EXERCISE DETAILS: A word-for-word restatement of the listing is the only acceptable answer.

DATA SEGMENT:
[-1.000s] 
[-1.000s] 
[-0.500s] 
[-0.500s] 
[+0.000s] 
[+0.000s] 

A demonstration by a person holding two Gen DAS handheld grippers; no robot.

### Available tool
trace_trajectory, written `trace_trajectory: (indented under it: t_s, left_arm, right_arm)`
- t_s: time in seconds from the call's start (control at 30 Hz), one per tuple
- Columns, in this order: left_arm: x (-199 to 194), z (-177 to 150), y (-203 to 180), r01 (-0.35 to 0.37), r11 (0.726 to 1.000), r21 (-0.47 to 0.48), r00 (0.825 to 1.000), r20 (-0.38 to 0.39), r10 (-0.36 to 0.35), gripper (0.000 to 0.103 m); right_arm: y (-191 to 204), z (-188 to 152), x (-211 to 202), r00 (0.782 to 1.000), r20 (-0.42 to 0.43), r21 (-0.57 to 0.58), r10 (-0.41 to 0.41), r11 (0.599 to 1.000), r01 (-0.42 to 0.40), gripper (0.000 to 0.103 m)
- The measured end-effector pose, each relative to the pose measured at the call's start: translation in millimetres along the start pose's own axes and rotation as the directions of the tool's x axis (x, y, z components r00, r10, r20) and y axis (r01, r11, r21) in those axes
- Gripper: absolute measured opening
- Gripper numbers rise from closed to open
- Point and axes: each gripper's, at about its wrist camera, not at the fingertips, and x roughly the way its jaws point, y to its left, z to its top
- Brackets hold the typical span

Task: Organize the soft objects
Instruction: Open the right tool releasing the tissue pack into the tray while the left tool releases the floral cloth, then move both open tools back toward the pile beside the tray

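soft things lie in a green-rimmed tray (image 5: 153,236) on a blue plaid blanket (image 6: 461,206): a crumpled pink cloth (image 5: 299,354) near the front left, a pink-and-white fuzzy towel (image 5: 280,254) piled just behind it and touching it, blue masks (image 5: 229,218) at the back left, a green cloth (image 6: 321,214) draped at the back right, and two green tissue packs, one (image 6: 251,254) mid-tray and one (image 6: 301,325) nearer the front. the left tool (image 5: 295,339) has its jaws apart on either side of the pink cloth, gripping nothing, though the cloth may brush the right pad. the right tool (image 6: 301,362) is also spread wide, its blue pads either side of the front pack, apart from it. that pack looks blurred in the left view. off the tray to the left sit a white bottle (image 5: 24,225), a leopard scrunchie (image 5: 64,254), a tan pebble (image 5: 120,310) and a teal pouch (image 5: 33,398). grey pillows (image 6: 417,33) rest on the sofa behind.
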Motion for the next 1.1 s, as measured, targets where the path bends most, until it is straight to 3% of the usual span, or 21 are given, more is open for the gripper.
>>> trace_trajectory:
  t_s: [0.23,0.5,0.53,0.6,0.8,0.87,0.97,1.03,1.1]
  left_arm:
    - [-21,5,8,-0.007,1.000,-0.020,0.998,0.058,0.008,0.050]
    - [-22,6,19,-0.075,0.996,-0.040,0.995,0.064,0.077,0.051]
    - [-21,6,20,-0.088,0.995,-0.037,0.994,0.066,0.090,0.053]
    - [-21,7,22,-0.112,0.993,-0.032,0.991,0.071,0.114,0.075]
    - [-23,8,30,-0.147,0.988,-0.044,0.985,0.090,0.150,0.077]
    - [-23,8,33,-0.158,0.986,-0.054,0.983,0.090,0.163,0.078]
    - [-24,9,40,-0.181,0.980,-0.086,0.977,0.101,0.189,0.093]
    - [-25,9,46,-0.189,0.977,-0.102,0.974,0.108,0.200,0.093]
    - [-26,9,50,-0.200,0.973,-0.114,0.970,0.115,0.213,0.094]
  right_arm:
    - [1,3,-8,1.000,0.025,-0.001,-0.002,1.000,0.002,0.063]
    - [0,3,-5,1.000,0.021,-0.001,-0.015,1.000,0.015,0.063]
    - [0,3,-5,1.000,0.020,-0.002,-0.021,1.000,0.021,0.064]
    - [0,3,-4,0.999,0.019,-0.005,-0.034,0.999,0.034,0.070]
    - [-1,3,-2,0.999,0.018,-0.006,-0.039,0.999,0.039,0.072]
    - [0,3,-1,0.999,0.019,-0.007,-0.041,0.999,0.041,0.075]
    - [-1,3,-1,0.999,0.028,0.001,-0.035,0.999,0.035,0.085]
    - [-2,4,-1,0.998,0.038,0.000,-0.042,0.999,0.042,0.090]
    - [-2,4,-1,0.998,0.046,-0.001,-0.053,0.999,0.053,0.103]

RESPONSE AREA:
[-1.000s] 
[-1.000s] 
[-0.500s] 
[-0.500s] 
[+0.000s] 
[+0.000s] 

A demonstration by a person holding two Gen DAS handheld grippers; no robot.

### Available tool
trace_trajectory, written `trace_trajectory: (indented under it: t_s, left_arm, right_arm)`
- t_s: time in seconds from the call's start (control at 30 Hz), one per tuple
- Columns, in this order: left_arm: x (-199 to 194), z (-177 to 150), y (-203 to 180), r01 (-0.35 to 0.37), r11 (0.726 to 1.000), r21 (-0.47 to 0.48), r00 (0.825 to 1.000), r20 (-0.38 to 0.39), r10 (-0.36 to 0.35), gripper (0.000 to 0.103 m); right_arm: y (-191 to 204), z (-188 to 152), x (-211 to 202), r00 (0.782 to 1.000), r20 (-0.42 to 0.43), r21 (-0.57 to 0.58), r10 (-0.41 to 0.41), r11 (0.599 to 1.000), r01 (-0.42 to 0.40), gripper (0.000 to 0.103 m)
- The measured end-effector pose, each relative to the pose measured at the call's start: translation in millimetres along the start pose's own axes and rotation as the directions of the tool's x axis (x, y, z components r00, r10, r20) and y axis (r01, r11, r21) in those axes
- Gripper: absolute measured opening
- Gripper numbers rise from closed to open
- Point and axes: each gripper's, at about its wrist camera, not at the fingertips, and x roughly the way its jaws point, y to its left, z to its top
- Brackets hold the typical span

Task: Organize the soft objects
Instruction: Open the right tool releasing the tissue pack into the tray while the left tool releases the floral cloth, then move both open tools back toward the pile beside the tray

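soft things lie in a green-rimmed tray (image 5: 153,236) on a blue plaid blanket (image 6: 461,206): a crumpled pink cloth (image 5: 299,354) near the front left, a pink-and-white fuzzy towel (image 5: 280,254) piled just behind it and touching it, blue masks (image 5: 229,218) at the back left, a green cloth (image 6: 321,214) draped at the back right, and two green tissue packs, one (image 6: 251,254) mid-tray and one (image 6: 301,325) nearer the front. the left tool (image 5: 295,339) has its jaws apart on either side of the pink cloth, gripping nothing, though the cloth may brush the right pad. the right tool (image 6: 301,362) is also spread wide, its blue pads either side of the front pack, apart from it. that pack looks blurred in the left view. off the tray to the left sit a white bottle (image 5: 24,225), a leopard scrunchie (image 5: 64,254), a tan pebble (image 5: 120,310) and a teal pouch (image 5: 33,398). grey pillows (image 6: 417,33) rest on the sofa behind.
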Motion for the next 1.1 s, as measured, targets where the path bends most, until it is straight to 3% of the usual span, or 21 are given, more is open for the gripper.
>>> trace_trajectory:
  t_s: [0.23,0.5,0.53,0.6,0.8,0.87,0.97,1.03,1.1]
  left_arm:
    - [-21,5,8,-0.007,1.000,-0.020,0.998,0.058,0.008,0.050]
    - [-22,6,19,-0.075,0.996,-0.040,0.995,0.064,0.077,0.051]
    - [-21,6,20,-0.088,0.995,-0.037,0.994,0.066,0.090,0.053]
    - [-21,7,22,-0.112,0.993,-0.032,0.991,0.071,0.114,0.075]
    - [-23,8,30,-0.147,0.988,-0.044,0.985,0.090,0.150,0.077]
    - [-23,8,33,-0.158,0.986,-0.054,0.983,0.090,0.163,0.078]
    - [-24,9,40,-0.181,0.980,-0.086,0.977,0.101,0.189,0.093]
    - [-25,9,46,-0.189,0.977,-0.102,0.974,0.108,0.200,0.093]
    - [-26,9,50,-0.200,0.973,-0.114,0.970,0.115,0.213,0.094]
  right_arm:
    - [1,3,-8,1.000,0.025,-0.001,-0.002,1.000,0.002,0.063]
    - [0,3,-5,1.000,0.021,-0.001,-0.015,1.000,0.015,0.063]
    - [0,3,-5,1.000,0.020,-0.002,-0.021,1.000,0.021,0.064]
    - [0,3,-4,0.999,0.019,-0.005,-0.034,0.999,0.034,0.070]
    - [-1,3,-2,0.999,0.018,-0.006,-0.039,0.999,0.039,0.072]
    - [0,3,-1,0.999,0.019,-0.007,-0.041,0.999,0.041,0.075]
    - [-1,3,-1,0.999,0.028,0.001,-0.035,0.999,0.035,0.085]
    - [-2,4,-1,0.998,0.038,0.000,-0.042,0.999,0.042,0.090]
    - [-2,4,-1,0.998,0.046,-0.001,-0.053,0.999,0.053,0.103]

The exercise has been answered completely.